# WORK INSTRUCTION:
Each line from the first down to the one containing "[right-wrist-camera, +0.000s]" should be returned exactly as it appears below.

# SUPPLIED DATA:

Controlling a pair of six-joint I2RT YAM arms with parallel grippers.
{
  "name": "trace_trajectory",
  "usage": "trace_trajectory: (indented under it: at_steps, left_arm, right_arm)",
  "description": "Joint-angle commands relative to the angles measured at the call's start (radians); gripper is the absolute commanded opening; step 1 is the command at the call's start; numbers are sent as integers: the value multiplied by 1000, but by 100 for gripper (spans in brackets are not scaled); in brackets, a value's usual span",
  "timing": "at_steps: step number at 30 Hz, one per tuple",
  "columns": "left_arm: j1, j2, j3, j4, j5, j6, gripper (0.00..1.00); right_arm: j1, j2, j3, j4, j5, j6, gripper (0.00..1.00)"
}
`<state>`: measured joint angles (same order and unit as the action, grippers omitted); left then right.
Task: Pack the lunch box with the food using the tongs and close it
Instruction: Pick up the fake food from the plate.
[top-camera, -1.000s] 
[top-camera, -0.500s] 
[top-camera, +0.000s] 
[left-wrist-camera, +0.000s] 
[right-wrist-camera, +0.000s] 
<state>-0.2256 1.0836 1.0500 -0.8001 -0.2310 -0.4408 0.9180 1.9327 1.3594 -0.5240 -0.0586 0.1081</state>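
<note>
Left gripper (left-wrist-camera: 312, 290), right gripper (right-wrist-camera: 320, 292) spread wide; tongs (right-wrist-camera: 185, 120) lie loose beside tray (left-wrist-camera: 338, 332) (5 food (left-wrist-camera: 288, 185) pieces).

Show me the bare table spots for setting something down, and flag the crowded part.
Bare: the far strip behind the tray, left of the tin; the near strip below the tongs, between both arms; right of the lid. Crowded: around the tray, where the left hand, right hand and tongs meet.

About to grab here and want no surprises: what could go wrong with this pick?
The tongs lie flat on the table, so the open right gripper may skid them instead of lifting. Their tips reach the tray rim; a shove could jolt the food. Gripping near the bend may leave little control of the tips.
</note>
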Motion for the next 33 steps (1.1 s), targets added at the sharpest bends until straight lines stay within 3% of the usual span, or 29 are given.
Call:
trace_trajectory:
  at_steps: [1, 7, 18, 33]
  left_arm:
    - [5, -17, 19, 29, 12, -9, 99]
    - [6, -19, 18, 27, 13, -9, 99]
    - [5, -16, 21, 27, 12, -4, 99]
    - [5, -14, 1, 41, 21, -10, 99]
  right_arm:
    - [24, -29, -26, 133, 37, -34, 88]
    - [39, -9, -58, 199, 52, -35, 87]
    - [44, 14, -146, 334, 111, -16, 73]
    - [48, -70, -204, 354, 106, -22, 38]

# OUTPUT:
Controlling a pair of six-joint I2RT YAM arms with parallel grippers.
{
  "name": "trace_trajectory",
  "usage": "trace_trajectory: (indented under it: at_steps, left_arm, right_arm)",
  "description": "Joint-angle commands relative to the angles measured at the call's start (radians); gripper is the absolute commanded opening; step 1 is the command at the call's start; numbers are sent as integers: the value multiplied by 1000, but by 100 for gripper (spans in brackets are not scaled); in brackets, a value's usual span",
  "timing": "at_steps: step number at 30 Hz, one per tuple",
  "columns": "left_arm: j1, j2, j3, j4, j5, j6, gripper (0.00..1.00); right_arm: j1, j2, j3, j4, j5, j6, gripper (0.00..1.00)"
}
`<state>`: measured joint angles (same order and unit as the action, grippers omitted); left then right.
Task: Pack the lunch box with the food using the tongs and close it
Instruction: Pick up the fake food from the plate.
[top-camera, -1.000s] 
[top-camera, -0.500s] 
[top-camera, +0.000s] 
[left-wrist-camera, +0.000s] 
[right-wrist-camera, +0.000s] 

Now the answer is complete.